Kedua, kapasitas fasilitas kesehatan belum memadai untuk mengidentifikasi, mengisolasi, menguji, melacak kontak, dan mengkarantina.
Berdasarkan data Kemenkes, terdapat 2.867 RS yang tersebar di seluruh Indonesia dengan jumlah  tempat tidur ICU hanya mencapai 7.987 unit.
Jumlah tempat tidur ICU ini sangat kurang jika merujuk pada pemeriksaan data oleh Organisasi Kesehatan Dunia (WHO), bahwa dari 56.000 pasien menunjukkan: 6 persen menjadi sakit kritis, gagal paru, gagal organ dan memiliki risiko kematian, 14 persen mengalami gejala parah, kesulitan bernapas dan sesak napas, serta 80 persen mengalami gejala ringan, demam, batuk, dan beberapa mungkin menderita pneumonia.
Artinya ada 20 persen yang membutuhkan penanganan kesehatan secara khusus sehingga kapasitas ICU rumah sakit di Indonesia akan mencapai maksimal pada pasien kritis dan gejala parah sejumlah 39.935 kasus.
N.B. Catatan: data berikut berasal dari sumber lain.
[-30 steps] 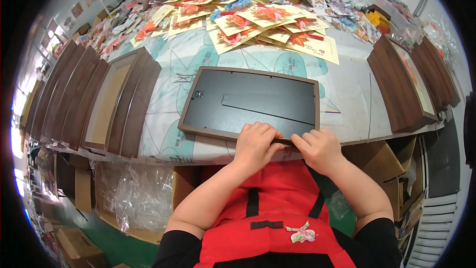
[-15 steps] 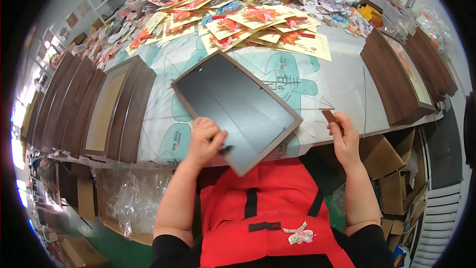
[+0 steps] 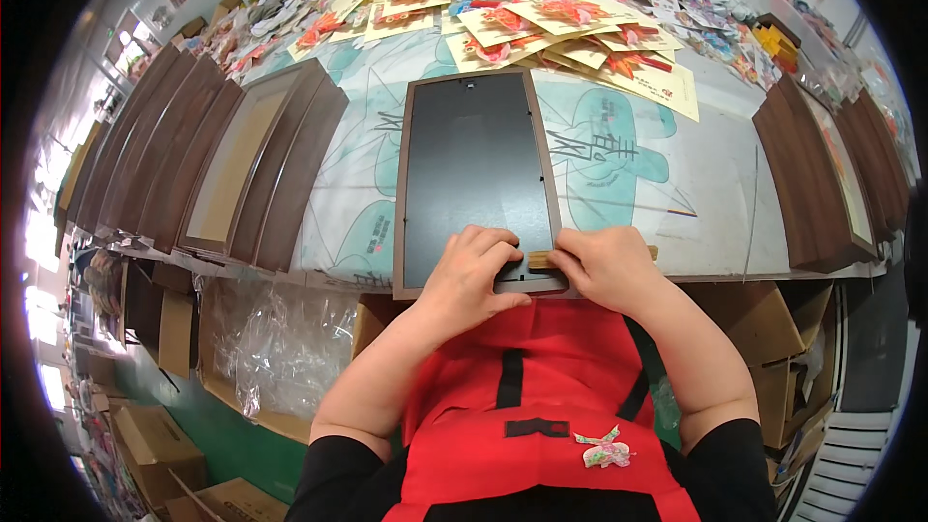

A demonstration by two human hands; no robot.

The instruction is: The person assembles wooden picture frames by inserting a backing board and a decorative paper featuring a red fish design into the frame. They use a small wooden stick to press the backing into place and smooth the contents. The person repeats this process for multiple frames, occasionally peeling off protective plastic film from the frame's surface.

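The frame (image 3: 474, 155) seems steadied by the loosely spread left hand (image 3: 469, 274), a stick (image 3: 538, 259) being pinched over its edge by the right hand (image 3: 614, 266).

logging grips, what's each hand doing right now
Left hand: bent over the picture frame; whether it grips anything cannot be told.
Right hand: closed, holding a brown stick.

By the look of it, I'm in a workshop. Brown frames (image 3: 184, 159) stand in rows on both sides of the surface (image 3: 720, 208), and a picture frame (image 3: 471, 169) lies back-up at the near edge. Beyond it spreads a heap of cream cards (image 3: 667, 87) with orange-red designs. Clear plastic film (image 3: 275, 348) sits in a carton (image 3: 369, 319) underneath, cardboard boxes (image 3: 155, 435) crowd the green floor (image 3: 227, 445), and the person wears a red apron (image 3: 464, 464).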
Pemerintah melalui penyataan Menkes tampak percaya diri melawan Covid-19 dengan jumlah dokter spesialis sebanyak 40.320 orang serta tenaga kesehatan (dokter, dokter gigi, perawat, bidan, dan nakes lainnya) sejumlah 2.005.972 orang yang tersebar di RS, puskesmas, dan fasilitas pelayanan kesehatan seluruh Indonesia.
Kemampuan pemeriksaan spesimen menggunakan metode Polymerase Chain Reaction (PCR) di 91 laboratorium, Test Cepat Melokuler (TCM) di 54 laboratorium dan Laboratorium jejaring (RT-PCR dan TCM) di 174 laboratorium dianggap memadai untuk menyelesaikan Covid-19.
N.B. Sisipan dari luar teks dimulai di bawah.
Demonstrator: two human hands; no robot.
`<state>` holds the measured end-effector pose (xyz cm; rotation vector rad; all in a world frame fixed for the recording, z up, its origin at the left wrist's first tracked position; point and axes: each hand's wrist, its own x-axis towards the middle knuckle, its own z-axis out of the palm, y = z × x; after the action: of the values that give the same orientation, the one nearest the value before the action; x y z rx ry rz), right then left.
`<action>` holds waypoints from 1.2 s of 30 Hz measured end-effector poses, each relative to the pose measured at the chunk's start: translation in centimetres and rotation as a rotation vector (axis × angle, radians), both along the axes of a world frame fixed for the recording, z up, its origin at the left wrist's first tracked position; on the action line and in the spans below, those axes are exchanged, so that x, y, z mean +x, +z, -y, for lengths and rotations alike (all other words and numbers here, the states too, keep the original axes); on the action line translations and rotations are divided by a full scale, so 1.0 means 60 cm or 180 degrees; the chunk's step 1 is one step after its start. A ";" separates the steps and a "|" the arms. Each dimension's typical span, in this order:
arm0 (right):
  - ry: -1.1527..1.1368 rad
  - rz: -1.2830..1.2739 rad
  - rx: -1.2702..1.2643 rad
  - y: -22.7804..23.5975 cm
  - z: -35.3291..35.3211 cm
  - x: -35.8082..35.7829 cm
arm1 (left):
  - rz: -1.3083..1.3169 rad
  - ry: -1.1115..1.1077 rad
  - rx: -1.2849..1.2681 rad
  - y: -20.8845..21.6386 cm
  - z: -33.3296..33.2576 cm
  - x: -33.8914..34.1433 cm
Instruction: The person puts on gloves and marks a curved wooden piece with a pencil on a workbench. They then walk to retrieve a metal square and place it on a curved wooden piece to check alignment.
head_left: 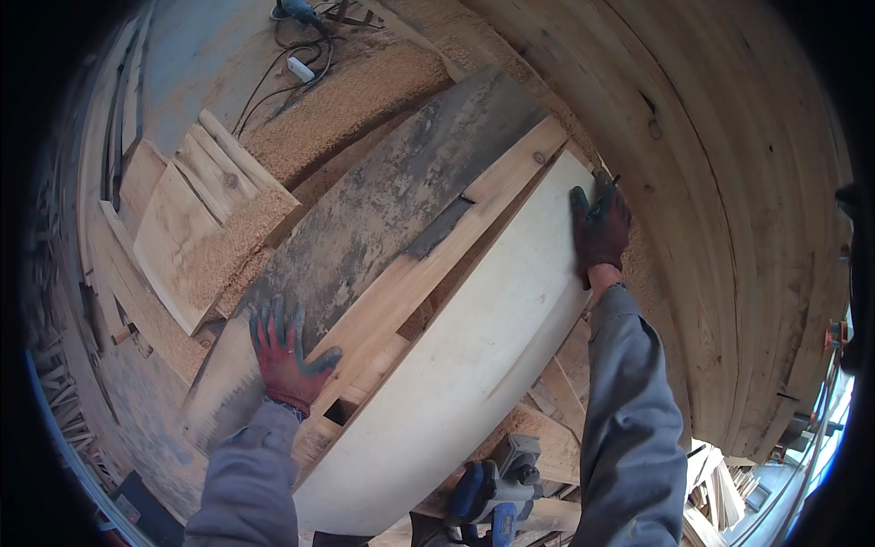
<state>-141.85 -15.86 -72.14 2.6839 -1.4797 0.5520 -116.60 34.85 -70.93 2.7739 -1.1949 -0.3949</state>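
My left hand (pixel 290 363), in a red glove with dark fingertips, lies with fingers spread on a dark weathered board (pixel 392 201). Its thumb points toward a narrow bare-wood strip along that board's edge. A wide pale smooth board (pixel 456 356) lies slantwise to the right, its near end at the bottom. My right hand (pixel 602 228), gloved alike, grips this board's edge close to its far end. Some of its fingers are hidden, and a small dark tip sticks out beside them.
Large planks (pixel 711 182) rise on the right. Short sawdust-covered boards (pixel 191 228) lie at left. Sawdust (pixel 346 109) is heaped beyond the dark board. A blue corded tool (pixel 296 11) sits at the top with its cable; a blue-and-black power tool (pixel 492 492) stands near me.
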 end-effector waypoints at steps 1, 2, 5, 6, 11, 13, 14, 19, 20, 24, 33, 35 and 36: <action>0.0017 0.0032 -0.0023 0.000 0.001 0.000 | -0.0006 0.0040 -0.0004 -0.001 0.000 -0.001; 0.0040 0.0091 -0.0034 0.000 0.001 0.000 | -0.0111 0.0173 0.0231 -0.001 0.000 -0.001; -0.0087 0.0012 0.0001 0.000 -0.001 0.000 | -0.0117 0.0148 0.0296 -0.002 0.001 0.000; -0.0058 0.0018 -0.0032 0.000 -0.001 0.000 | -0.0118 0.0065 -0.0030 -0.003 0.002 0.001; -0.0033 0.0097 -0.0035 -0.001 -0.001 -0.001 | -0.0101 -0.0016 -0.0074 -0.008 0.000 0.005; -0.0025 0.0080 0.0002 -0.001 -0.002 -0.001 | -0.0003 -0.0085 -0.0116 -0.006 -0.002 0.004; -0.0032 0.0080 0.0027 -0.001 -0.002 -0.001 | -0.0048 0.0005 -0.0011 -0.005 -0.002 0.003; -0.0006 0.0103 0.0046 0.001 -0.006 -0.001 | 0.0060 -0.0084 -0.0066 0.002 0.001 0.004; 0.0001 0.0105 0.0046 0.001 -0.007 -0.001 | -0.0071 0.0025 0.0071 0.002 0.002 0.005; -0.0047 0.0066 0.0079 0.005 -0.012 0.001 | 0.0108 -0.0189 -0.0242 -0.006 -0.003 0.004; -0.0120 0.0067 0.0015 0.014 -0.014 0.003 | 0.0101 -0.0262 -0.0555 0.036 0.066 -0.029; -0.0108 0.0143 0.0086 0.012 -0.013 0.001 | 0.0148 -0.0810 -0.1005 0.059 0.118 -0.112; -0.0115 0.0129 0.0096 0.012 -0.013 0.000 | -0.0235 -0.1178 -0.1140 0.066 0.154 -0.153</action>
<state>-141.85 -15.08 -71.44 2.6782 -1.5555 0.5902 -125.79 25.64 -66.97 2.2224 -1.5845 -0.2736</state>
Namun kapasitas rumah sakit, kemampuan tenaga medis dan laboratorium tetap ada batasnya. Saat pandemi memuncak dan jumlah pasien meningkat tajam, tentu ini akan jadi persoalan.
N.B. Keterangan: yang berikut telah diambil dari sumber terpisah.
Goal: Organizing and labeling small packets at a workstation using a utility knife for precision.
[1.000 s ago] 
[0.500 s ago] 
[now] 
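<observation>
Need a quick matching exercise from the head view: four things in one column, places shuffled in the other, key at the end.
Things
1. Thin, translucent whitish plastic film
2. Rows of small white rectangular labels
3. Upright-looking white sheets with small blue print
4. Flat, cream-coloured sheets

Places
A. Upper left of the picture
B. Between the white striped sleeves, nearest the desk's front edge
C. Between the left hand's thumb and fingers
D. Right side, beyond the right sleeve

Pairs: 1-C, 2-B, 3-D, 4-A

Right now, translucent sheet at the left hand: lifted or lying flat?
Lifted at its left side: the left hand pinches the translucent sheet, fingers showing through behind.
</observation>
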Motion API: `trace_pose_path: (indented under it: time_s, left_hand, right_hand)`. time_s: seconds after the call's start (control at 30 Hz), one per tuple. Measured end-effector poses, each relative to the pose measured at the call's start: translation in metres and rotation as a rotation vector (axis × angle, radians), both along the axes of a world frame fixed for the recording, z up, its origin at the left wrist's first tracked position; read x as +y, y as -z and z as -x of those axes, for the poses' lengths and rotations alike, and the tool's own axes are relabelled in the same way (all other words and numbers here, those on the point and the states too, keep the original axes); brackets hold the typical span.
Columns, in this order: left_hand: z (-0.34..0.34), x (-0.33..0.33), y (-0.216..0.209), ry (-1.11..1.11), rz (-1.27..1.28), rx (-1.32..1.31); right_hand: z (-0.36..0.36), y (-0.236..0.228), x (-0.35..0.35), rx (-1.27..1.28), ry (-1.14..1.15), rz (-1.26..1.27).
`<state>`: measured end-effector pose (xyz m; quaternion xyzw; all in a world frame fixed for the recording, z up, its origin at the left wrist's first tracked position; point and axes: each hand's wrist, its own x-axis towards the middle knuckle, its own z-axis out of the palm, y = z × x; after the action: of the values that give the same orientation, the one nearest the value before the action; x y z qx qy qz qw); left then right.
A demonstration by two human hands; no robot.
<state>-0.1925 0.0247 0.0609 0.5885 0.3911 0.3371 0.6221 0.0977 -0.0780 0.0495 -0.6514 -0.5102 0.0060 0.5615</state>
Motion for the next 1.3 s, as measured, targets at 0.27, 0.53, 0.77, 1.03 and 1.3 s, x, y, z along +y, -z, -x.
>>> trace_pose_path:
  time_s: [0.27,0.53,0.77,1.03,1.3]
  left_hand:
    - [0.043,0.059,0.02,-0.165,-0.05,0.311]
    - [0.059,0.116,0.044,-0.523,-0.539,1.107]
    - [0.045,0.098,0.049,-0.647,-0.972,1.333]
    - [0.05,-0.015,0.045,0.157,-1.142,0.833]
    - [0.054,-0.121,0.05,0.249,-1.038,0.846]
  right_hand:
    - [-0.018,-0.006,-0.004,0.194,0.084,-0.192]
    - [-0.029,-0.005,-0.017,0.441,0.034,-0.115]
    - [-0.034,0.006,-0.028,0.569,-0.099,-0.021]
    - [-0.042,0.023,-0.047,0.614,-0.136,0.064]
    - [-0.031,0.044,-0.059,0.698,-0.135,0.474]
Apalagi kita tahu bahwa semakin banyak tenaga kesehatan yang terpapar dan meninggal akibat Covid-19, tentu saja ini memberikan dampak psikologis yang berat untuk tenaga kesehatan bertahan dalam tugas profesionalnya.
Pemerintah pun belum memiliki kemampuan melacak persebaran virus secara akurat. Ada banyak kasus Orang Tanpa Gejala (OTG) yang tidak terdeteksi yang bebas berkeliaran dan menjadi mata rantai penularan. Hasil penelitian di China, Spanyol, Korea Selatan dan Amerika Serikat yang lebih maju dalam melakukan pelacakan kasus menunjukan bahwa kemampuan pelacakan hanya sekitar enam persen (6 %) dari total kasus.
Ketiga, langkah-langkah pencegahan di tempat publik (sekolah, perkantoran, pasar dan pusat pembelanjaan) belum sepenuhnya siap dengan protokol pencegahan Covid-19.
Ahli epidemiologi dari Universitas Indonesia mengingatkan bahwa keputusan Menteri Kesehatan tentang Panduan Pencegahan dan Pengendalian Covid-19 di tempat kerja sangat keliru diterapkan di wilayah yang masih tinggi angka infeksinya.